Now if you do not know the trainer that stood up and changed the ginger rule and is now fighting the whole retouched photo issues, not my problem. It's not exactly a huge secret. Again, you may email me or whatever. I am always available to discuss anything. And I don't deal in rumor, I deal in fact.

*An edited to say *that one person does not fix everything in any breed. But it takes only one person to start the ball rolling. And that is the message I am trying to get across here.

And the answer Karen, is exactly what I have already said. Stand up for what you believe in and don't let one group of people intimidate you. (and no I don't mean you personally) It's not an easy road and you will not be well liked for awhile. But guess what? You will be respected in the long run. And you will have your integrity and I can't think of anything worth more than my integrity.

Carol


----------



## tagalong (Oct 10, 2005)

> What trainers are going to take the risk and stand up and say enough is enough like certain Arabian trainer did??????????????Â


I had heard that a certain trainer in Texas (can we say names or not?) did just that. And chose not to show those horses who were over the measurements they were "supposed" to be. And go against "the system"... "the club"... call it what you will...
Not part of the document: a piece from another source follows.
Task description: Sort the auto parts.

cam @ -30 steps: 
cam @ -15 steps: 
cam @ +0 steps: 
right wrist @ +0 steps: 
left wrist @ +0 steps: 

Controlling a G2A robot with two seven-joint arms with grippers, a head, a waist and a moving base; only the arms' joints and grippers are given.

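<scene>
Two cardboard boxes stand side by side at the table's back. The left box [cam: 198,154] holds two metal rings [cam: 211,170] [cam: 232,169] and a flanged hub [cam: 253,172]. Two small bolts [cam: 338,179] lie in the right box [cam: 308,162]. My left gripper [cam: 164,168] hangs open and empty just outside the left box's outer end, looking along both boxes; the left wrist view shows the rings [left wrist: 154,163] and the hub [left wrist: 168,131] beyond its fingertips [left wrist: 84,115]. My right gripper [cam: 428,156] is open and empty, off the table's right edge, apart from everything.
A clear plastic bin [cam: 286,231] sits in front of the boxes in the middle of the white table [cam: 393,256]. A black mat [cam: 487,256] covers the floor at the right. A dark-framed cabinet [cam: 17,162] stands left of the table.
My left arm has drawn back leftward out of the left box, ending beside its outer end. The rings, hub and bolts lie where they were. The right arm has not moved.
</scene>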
The egotistical trainer who would NOT show a client's horse after that protest... SHOULD be outed by that client (not that most of us do not know who it was by now) ... and SHOULD face the music. I don't care how high a mucky-muck you think you are - that is poor behaviour - like a pouty 5 year old. Can you say UNPROFESSIONAL??? Word spreads anyway - and I hope such actions only come back to bite one in the butt.... or at least - I hope so.
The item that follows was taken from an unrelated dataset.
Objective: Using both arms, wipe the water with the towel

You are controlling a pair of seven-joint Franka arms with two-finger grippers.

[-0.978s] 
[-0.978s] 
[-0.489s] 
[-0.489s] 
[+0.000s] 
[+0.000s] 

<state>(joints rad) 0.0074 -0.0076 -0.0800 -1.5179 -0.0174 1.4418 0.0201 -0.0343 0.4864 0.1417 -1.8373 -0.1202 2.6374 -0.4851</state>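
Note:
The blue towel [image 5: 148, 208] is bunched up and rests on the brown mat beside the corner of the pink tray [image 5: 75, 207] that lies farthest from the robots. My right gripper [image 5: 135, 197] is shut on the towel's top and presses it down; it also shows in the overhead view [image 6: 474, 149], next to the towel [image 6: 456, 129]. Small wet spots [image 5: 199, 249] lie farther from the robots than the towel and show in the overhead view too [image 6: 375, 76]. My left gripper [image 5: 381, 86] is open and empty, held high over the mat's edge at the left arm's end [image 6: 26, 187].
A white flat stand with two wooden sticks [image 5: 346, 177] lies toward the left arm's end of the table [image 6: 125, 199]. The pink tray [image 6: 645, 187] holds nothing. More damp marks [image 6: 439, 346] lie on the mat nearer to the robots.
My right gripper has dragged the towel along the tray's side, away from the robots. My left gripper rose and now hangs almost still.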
Boycotting shows or not showing is not the answer. Get in there and participate.... and protest ANY irregularities. At meetings - at shows - wherever.


----------



## minisch (Oct 10, 2005)

AMHA is to blame..... The Worlds and Regionals should always have stringent height measurements. They did it last year and alot of people (big name) farms got screwed because there horses, who have been shown by a trainer all year in divisions they shouldn't be, got thrown in with the bigger guys..... They all whined and complained so this is what happened. Who started the problem, the trainers. Knowing the numbers will go down the AMHA caved.... gave into the politics and the greed.
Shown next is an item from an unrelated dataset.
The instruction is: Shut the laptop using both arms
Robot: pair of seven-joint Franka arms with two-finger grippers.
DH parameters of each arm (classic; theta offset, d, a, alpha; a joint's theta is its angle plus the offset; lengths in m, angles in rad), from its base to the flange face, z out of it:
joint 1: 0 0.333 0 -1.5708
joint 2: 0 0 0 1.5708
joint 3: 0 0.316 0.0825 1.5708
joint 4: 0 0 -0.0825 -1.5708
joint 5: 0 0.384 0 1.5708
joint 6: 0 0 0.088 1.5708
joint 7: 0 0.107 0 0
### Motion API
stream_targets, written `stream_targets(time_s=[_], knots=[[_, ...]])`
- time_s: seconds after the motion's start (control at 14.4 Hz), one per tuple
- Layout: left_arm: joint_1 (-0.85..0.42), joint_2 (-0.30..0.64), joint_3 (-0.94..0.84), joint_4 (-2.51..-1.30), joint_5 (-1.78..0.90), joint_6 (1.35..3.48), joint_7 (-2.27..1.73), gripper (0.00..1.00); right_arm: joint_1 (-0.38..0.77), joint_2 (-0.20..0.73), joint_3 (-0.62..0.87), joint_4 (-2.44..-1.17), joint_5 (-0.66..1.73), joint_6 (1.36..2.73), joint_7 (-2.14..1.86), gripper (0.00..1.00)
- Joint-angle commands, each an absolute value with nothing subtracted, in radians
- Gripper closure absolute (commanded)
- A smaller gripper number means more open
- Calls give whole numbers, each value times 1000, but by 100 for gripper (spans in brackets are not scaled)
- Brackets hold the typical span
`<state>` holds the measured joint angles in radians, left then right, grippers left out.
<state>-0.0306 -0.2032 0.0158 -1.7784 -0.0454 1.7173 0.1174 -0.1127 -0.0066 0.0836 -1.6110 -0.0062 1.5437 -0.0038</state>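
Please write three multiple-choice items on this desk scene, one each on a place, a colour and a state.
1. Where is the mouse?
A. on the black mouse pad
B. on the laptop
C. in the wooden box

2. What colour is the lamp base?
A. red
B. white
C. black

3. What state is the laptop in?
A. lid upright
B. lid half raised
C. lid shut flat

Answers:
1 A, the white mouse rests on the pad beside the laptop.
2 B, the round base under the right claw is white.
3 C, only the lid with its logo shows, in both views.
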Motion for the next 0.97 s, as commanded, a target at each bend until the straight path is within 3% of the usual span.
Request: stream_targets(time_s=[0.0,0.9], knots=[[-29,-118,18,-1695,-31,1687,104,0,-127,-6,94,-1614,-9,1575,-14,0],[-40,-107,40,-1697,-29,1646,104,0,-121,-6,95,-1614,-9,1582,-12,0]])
Your right Charlotte, we are also to blame..... but so aren't the trainers and the AMHA. If it becomes policy that at all Regionals and Worlds horses must be measured by the strictest standards... i.e. laser, video taping, several witness's etc.

If the trainers and us regulars know what the rules will be ahead of time we won't try and break them


----------



## Cherokee Rose (Oct 10, 2005)

I think this topic is well over due!!! I think it's a Sad day for AMHR and AMHA



this has been coming for sometime ; both registries have promoted themselves to famlies and youth and this is what their teaching them..........to lie, cheat, and steal!! Its is sad when a person cannot take a good honest horse out and win a ribbon with him.......not so many years ago you could and that is when these registries really took off; like someone else said here who do they think is buttering their bread.....it has been the famliys who thought they were promoting registries with some honesty!! And I know this is the real world........but I'm with Lavern some of these horses you could work cows off of



I say enough is enough!!.........Carrie


----------



## Lisa-Ruff N Tuff Minis (Oct 10, 2005)

Ok well i am not going to get into the arguing on measuring in and not and who does and doesnt..but I will say I hear in this thread plenty of people saying there horses cant go out and win only the big names can win well I am here to tell youthat just plain isnt true

my daughter has gone out there with her little gelding and come home with a top ten - me the big ol show doofus has gone out there in ammy and come out with a top ten so while the world of showing isnt perfect (and not just in our breed or not just in horses) it is very possible for the little guy to work hard and get out there and do well.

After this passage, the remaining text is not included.